-- Dataset items --
-=-=-

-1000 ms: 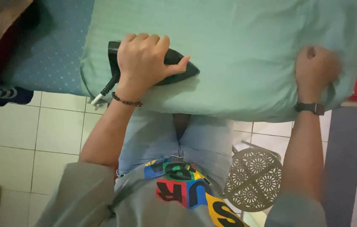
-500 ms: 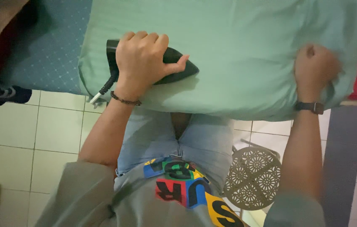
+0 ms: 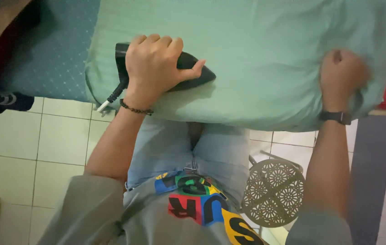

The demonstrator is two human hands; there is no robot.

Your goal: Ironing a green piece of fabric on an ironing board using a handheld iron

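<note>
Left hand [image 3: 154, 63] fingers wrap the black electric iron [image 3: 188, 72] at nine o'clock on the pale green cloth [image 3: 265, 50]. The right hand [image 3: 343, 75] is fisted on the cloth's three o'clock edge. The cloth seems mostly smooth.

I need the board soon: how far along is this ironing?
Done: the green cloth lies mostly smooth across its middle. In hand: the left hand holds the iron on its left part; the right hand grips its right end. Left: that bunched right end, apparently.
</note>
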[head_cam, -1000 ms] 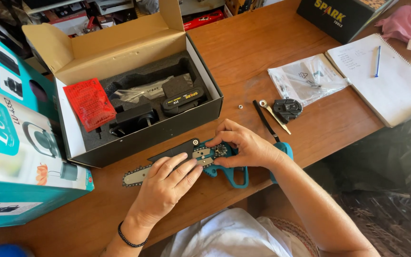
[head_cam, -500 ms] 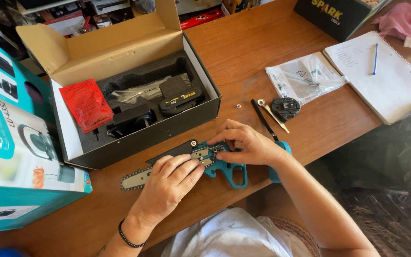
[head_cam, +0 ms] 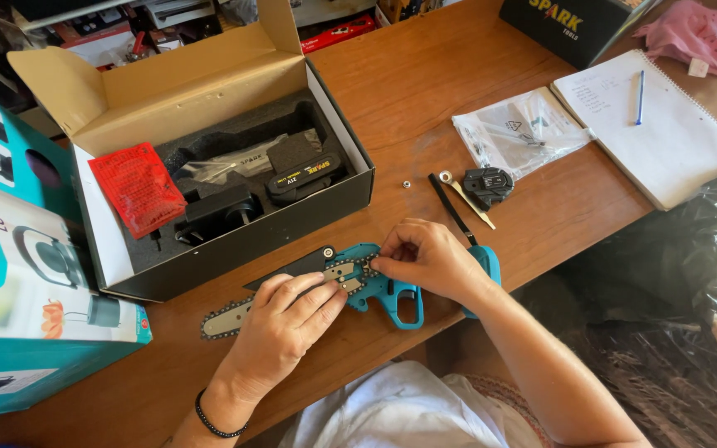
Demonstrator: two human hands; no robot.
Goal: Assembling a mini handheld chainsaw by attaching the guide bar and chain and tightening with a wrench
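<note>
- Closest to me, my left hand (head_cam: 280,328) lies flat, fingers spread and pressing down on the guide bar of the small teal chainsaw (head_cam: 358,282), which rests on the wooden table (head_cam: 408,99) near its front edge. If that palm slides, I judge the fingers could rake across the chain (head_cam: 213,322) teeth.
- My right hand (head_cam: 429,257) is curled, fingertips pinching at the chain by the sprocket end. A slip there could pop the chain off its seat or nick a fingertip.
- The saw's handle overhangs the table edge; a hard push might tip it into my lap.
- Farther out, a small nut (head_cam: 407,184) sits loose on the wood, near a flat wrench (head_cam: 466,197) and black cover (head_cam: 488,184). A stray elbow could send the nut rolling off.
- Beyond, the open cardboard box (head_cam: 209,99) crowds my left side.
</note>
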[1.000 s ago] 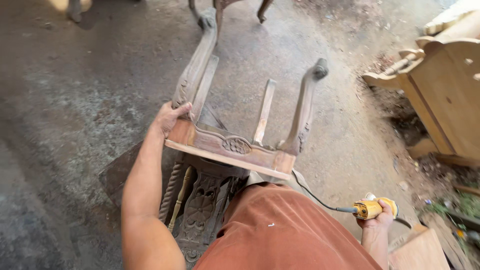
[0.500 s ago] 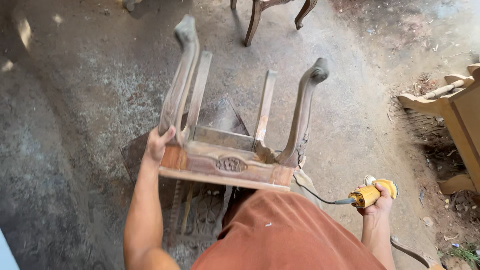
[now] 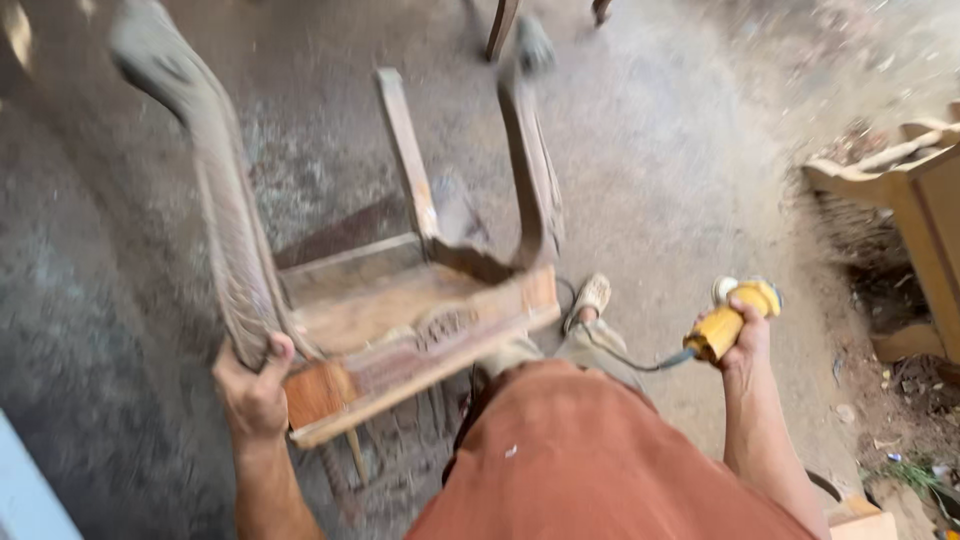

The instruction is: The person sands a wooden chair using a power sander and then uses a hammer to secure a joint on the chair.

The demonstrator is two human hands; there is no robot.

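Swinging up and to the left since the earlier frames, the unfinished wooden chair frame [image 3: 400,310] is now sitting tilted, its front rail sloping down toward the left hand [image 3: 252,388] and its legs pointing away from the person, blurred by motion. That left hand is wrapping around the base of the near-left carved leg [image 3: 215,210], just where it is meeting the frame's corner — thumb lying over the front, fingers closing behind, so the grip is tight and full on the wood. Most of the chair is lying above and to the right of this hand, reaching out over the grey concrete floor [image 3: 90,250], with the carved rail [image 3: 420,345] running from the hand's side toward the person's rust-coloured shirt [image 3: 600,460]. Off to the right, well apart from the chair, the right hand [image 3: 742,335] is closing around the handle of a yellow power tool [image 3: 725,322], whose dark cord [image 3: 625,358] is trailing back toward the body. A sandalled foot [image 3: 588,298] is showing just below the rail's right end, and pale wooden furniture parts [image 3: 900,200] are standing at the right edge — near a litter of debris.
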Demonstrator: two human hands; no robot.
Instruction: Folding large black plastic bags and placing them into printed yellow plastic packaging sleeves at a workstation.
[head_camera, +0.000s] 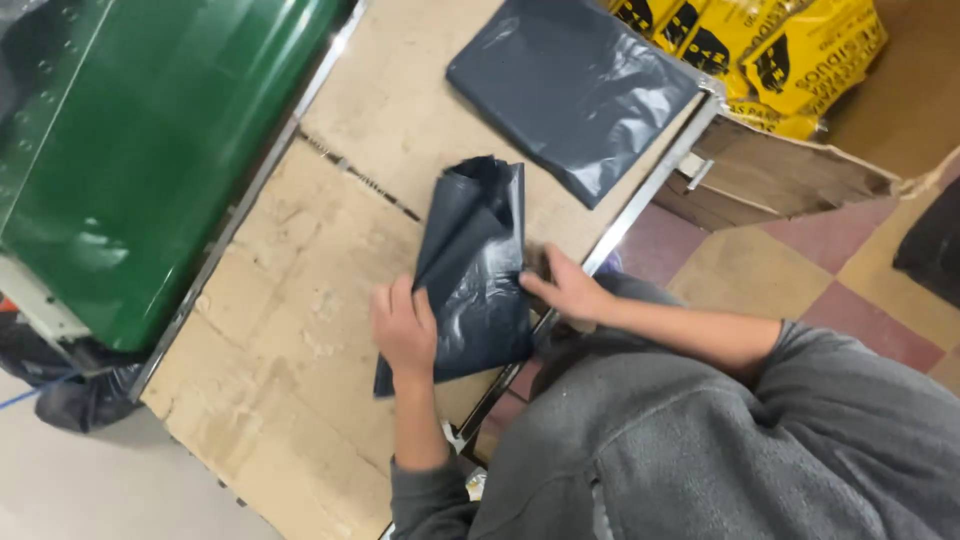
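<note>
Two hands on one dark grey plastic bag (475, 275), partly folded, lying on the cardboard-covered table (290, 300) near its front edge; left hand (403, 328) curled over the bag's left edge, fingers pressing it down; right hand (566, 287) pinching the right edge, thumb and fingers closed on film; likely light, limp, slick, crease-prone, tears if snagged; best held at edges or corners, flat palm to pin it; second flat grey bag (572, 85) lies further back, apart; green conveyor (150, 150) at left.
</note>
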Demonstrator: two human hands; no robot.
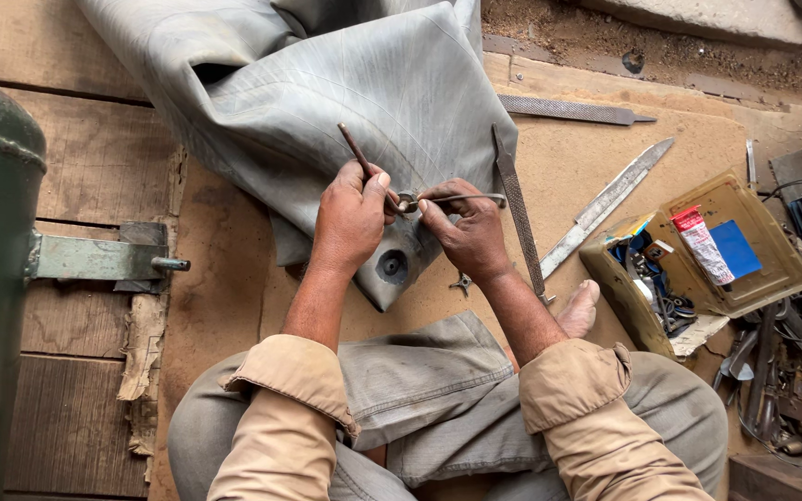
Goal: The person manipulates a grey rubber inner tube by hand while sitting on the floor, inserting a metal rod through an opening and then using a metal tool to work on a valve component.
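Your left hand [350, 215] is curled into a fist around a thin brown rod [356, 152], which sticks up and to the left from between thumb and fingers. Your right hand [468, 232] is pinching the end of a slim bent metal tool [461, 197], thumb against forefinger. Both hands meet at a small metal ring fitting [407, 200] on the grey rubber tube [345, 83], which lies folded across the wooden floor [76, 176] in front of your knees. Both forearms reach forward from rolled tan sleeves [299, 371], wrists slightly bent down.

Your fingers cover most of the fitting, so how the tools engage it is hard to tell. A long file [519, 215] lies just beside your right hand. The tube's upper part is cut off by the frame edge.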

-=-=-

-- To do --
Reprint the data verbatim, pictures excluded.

-- Written answer --
-1000 ms: 
-500 ms: 
+0 ms: 

The demonstrator is two human hands; there is no robot.

Your goal: Ironing a green piece of fabric on an ironing board using a handheld iron

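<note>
Left hand [image 3: 154, 63] fingers wrap the black electric iron [image 3: 188, 72] at nine o'clock on the pale green cloth [image 3: 265, 50]. The right hand [image 3: 343, 75] is fisted on the cloth's three o'clock edge. The cloth seems mostly smooth.

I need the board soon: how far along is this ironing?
Done: the green cloth lies mostly smooth across its middle. In hand: the left hand holds the iron on its left part; the right hand grips its right end. Left: that bunched right end, apparently.
</note>
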[head_cam, -1000 ms] 
[head_cam, -500 ms] 
[head_cam, +0 ms] 
Demonstrator: two human hands; no robot.
Goal: Assembling a mini handheld chainsaw by attaching the guide bar and chain and tightening with a wrench
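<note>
- Closest to me, my left hand (head_cam: 280,328) lies flat, fingers spread and pressing down on the guide bar of the small teal chainsaw (head_cam: 358,282), which rests on the wooden table (head_cam: 408,99) near its front edge. If that palm slides, I judge the fingers could rake across the chain (head_cam: 213,322) teeth.
- My right hand (head_cam: 429,257) is curled, fingertips pinching at the chain by the sprocket end. A slip there could pop the chain off its seat or nick a fingertip.
- The saw's handle overhangs the table edge; a hard push might tip it into my lap.
- Farther out, a small nut (head_cam: 407,184) sits loose on the wood, near a flat wrench (head_cam: 466,197) and black cover (head_cam: 488,184). A stray elbow could send the nut rolling off.
- Beyond, the open cardboard box (head_cam: 209,99) crowds my left side.
</note>
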[1.000 s ago] 
[0.500 s ago] 
[now] 

The instruction is: The person sands a wooden chair using a power sander and then uses a hammer to secure a joint on the chair.

The demonstrator is two human hands; there is no robot.

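Swinging up and to the left since the earlier frames, the unfinished wooden chair frame [image 3: 400,310] is now sitting tilted, its front rail sloping down toward the left hand [image 3: 252,388] and its legs pointing away from the person, blurred by motion. That left hand is wrapping around the base of the near-left carved leg [image 3: 215,210], just where it is meeting the frame's corner — thumb lying over the front, fingers closing behind, so the grip is tight and full on the wood. Most of the chair is lying above and to the right of this hand, reaching out over the grey concrete floor [image 3: 90,250], with the carved rail [image 3: 420,345] running from the hand's side toward the person's rust-coloured shirt [image 3: 600,460]. Off to the right, well apart from the chair, the right hand [image 3: 742,335] is closing around the handle of a yellow power tool [image 3: 725,322], whose dark cord [image 3: 625,358] is trailing back toward the body. A sandalled foot [image 3: 588,298] is showing just below the rail's right end, and pale wooden furniture parts [image 3: 900,200] are standing at the right edge — near a litter of debris.
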Demonstrator: two human hands; no robot.
Instruction: Folding large black plastic bags and placing them into printed yellow plastic packaging sleeves at a workstation.
[head_camera, +0.000s] 
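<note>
Two hands on one dark grey plastic bag (475, 275), partly folded, lying on the cardboard-covered table (290, 300) near its front edge; left hand (403, 328) curled over the bag's left edge, fingers pressing it down; right hand (566, 287) pinching the right edge, thumb and fingers closed on film; likely light, limp, slick, crease-prone, tears if snagged; best held at edges or corners, flat palm to pin it; second flat grey bag (572, 85) lies further back, apart; green conveyor (150, 150) at left.
</note>
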Demonstrator: two human hands; no robot.
Goal: The person manipulates a grey rubber inner tube by hand while sitting on the floor, inserting a metal rod through an opening and then using a metal tool to work on a valve component.
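Your left hand [350, 215] is curled into a fist around a thin brown rod [356, 152], which sticks up and to the left from between thumb and fingers. Your right hand [468, 232] is pinching the end of a slim bent metal tool [461, 197], thumb against forefinger. Both hands meet at a small metal ring fitting [407, 200] on the grey rubber tube [345, 83], which lies folded across the wooden floor [76, 176] in front of your knees. Both forearms reach forward from rolled tan sleeves [299, 371], wrists slightly bent down.

Your fingers cover most of the fitting, so how the tools engage it is hard to tell. A long file [519, 215] lies just beside your right hand. The tube's upper part is cut off by the frame edge.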

No further answer will be given.